Le président Clinton veut sa sortie en beauté

WASHINGTON Malgré la poursuite de la violence sur le terrain, les perspectives d'une paix négociée au Proche-Orient se sont raffermies mercredi à Washington lors des négociations entre Palestiniens et israéliens sous l'égide de Bill Clinton.

Yasser Abed Rabbo, un des principaux négociateurs palestiniens, a ainsi estimé que les pourparlers en cours avaient permis de progresser vers un accord sur Jérusalem.

`Si nous nous entendons sur les détails de base, nous pourrions avoir un accord dès samedi´, a-t-il déclaré.

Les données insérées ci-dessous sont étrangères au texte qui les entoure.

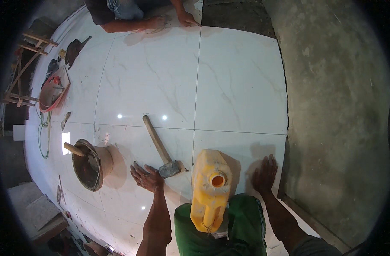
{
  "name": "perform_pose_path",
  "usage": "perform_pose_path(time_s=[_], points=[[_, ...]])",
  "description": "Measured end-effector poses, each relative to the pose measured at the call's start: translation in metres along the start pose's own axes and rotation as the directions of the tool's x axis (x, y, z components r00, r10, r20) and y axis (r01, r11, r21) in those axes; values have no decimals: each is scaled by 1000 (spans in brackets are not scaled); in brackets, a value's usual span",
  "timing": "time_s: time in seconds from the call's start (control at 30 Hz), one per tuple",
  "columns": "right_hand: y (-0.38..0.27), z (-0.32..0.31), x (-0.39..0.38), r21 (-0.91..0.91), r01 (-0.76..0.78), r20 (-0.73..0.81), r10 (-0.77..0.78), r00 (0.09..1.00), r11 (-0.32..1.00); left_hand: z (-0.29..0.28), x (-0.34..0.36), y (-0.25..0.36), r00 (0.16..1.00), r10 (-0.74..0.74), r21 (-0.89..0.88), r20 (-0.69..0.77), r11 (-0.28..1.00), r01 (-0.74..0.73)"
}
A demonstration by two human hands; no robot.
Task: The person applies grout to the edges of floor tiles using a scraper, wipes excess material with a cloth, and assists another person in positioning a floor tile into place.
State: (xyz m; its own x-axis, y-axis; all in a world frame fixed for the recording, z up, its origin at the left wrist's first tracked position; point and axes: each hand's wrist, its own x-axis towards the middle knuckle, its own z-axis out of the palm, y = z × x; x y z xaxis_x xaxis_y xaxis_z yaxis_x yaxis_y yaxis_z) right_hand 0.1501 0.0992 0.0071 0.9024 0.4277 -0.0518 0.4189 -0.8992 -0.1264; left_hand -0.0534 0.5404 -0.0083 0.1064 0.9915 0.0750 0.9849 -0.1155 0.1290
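Both palms rest on glossy white veined floor tiles. My left hand lies open with fingers spread, just left of the grey head of a wooden-handled mallet. My right hand also lies open, near the tile edge beside the wall. A yellow plastic jerrycan with an open mouth sits between my hands, against my green-trousered knees. A dirty bucket with a wooden-handled tool in it stands to the left.
A co-worker's hands are at the far tile edge beside a dark untiled patch. A red tub, green hose and wooden frame are at left. A grey concrete wall runs along the right.
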Motion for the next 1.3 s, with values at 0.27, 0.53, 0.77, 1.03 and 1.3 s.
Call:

`Nous sommes près d'obtenir la reconnaissance de la souveraineté palestinienne sur la partie arabe orientale de Jérusalem, y compris les lieux saints, a-t-il ajouté. Mais il reste de nombreux détails à discuter´, a-t-il dit en estimant que, s'ils n'étaient pas réglés, `la voie d'un accord serait bouchée´.

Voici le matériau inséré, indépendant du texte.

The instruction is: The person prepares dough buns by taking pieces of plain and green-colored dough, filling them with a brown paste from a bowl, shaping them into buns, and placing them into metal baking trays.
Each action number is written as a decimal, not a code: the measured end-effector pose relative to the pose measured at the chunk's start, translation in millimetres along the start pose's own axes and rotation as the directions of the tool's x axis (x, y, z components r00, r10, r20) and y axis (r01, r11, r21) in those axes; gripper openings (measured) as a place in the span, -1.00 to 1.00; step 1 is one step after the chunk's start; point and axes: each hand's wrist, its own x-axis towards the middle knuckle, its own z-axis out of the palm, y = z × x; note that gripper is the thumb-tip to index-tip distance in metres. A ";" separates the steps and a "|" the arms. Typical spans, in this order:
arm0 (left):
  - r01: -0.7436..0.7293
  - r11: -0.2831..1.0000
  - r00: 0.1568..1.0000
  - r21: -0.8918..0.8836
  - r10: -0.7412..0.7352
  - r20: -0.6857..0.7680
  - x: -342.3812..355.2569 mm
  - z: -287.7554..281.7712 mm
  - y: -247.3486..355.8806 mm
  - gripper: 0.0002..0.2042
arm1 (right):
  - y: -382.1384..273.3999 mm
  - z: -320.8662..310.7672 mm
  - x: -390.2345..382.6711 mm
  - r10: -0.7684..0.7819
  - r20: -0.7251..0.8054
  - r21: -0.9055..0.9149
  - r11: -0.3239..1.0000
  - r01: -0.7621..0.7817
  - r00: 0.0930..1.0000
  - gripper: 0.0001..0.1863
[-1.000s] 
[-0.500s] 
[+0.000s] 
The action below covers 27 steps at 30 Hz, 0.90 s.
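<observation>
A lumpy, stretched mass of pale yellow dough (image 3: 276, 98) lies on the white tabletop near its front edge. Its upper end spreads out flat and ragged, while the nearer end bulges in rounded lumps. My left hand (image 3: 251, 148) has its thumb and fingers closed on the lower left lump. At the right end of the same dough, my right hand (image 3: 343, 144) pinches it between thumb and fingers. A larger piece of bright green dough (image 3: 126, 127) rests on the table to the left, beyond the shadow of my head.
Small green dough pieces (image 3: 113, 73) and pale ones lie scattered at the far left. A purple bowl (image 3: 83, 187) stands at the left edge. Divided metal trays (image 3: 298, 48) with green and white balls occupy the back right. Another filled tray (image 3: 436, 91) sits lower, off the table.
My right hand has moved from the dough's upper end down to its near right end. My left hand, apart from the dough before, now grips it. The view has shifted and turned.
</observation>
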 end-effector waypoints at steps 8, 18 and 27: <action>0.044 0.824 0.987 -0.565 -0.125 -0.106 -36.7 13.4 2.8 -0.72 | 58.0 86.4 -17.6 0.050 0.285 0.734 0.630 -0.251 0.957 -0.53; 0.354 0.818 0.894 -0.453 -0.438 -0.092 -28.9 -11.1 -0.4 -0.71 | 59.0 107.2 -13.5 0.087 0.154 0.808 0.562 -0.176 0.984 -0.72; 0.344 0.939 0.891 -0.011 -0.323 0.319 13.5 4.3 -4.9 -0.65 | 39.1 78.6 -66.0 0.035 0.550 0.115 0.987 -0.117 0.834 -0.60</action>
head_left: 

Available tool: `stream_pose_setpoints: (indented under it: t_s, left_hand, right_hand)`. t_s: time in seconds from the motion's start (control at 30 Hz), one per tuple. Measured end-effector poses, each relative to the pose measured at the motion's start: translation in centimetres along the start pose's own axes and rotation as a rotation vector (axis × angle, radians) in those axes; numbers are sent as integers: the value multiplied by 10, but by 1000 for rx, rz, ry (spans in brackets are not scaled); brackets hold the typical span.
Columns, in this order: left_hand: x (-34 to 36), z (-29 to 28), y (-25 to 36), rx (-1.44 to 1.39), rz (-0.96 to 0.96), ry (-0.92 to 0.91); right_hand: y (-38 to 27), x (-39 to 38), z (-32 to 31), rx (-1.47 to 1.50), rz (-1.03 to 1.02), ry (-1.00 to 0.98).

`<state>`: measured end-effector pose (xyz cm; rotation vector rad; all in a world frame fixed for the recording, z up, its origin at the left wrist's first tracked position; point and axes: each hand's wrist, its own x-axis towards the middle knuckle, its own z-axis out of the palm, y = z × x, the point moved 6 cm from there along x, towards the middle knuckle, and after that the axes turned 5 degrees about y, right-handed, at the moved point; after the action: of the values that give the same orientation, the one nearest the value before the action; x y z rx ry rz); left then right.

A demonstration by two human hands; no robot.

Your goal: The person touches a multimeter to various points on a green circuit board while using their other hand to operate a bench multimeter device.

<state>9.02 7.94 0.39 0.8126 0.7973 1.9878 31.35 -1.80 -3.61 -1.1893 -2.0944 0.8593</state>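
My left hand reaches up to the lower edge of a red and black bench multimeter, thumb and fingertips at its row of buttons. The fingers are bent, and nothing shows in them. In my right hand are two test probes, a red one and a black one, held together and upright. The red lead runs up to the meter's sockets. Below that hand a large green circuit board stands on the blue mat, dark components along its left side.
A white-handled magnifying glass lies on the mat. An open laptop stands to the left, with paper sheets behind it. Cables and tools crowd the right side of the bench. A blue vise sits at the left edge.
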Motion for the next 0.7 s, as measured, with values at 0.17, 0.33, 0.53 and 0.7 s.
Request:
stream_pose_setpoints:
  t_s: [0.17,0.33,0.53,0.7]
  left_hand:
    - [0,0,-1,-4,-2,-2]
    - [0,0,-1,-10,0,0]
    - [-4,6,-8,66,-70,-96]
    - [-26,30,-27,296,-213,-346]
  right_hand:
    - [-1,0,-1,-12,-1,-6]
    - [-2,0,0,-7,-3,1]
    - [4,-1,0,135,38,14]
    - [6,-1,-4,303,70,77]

Le ministre israélien des Affaires étrangères Shlomo Ben-Ami, qui dirige la délégation de son pays, a de son côté jugé acceptables les grandes lignes d'un éventuel accord de paix présenté par Bill Clinton.

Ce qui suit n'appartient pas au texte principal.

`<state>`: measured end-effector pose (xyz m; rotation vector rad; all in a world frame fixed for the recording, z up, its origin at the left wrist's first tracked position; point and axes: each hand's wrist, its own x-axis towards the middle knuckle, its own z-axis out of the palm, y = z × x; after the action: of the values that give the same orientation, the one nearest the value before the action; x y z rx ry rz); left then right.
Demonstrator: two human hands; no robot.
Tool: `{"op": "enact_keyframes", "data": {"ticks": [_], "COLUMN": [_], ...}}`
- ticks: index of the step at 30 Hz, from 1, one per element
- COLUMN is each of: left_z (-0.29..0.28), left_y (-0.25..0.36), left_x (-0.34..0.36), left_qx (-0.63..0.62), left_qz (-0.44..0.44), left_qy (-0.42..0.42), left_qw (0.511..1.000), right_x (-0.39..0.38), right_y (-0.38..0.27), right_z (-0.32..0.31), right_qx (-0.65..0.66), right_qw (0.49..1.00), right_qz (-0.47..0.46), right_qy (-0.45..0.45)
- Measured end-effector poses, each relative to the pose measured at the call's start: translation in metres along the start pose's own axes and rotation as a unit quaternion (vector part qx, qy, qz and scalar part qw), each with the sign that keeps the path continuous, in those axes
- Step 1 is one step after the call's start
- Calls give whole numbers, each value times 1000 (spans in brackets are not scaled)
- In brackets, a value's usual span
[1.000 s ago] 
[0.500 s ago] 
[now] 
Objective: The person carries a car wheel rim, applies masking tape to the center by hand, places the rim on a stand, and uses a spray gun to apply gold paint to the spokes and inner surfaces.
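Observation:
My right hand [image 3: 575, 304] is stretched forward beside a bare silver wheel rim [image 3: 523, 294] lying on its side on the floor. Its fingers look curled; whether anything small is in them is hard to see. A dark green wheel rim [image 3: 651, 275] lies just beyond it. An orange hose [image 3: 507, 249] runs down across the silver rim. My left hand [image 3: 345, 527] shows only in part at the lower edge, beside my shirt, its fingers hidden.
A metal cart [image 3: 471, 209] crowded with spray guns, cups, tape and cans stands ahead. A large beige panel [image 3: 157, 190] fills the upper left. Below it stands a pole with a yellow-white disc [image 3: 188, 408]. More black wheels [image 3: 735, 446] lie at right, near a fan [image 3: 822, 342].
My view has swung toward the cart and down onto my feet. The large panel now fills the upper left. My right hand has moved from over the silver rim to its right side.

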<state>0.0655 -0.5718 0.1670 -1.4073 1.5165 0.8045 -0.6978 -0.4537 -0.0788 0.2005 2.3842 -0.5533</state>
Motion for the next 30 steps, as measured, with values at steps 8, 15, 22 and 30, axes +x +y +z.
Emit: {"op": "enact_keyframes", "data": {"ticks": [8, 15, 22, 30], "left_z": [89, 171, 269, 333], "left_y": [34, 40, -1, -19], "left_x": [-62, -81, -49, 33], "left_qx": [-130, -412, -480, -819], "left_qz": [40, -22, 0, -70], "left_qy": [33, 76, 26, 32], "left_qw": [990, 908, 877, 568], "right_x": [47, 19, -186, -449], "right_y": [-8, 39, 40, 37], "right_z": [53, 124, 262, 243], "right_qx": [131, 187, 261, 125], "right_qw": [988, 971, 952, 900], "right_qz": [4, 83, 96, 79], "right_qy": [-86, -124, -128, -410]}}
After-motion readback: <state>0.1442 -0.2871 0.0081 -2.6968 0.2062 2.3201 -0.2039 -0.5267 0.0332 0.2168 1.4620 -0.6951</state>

Le chef de la Maison Blanche a proposé le 10 janvier comme date-limite à la conclusion d'un accord, soit dix jours avant la fin de son mandat.

La philosophie générale du projet américain est de considérer que tout `ce qui appartient aux Arabes à Jérusalem doit être transféré sous la responsabilité de l'Etat palestinien´ et de prévoir la reconnaissance par les deux camps de liens spécifiques pour accéder aux lieux saints, a dit Ben-Ami.

Selon un des négociateurs, Israël aurait proposé de transférer 95% de la Cisjordanie et de Gaza aux Palestiniens et de conserver les 5% restants pour les colonies juives, tout en cédant une surface équivalente de territoire israélien.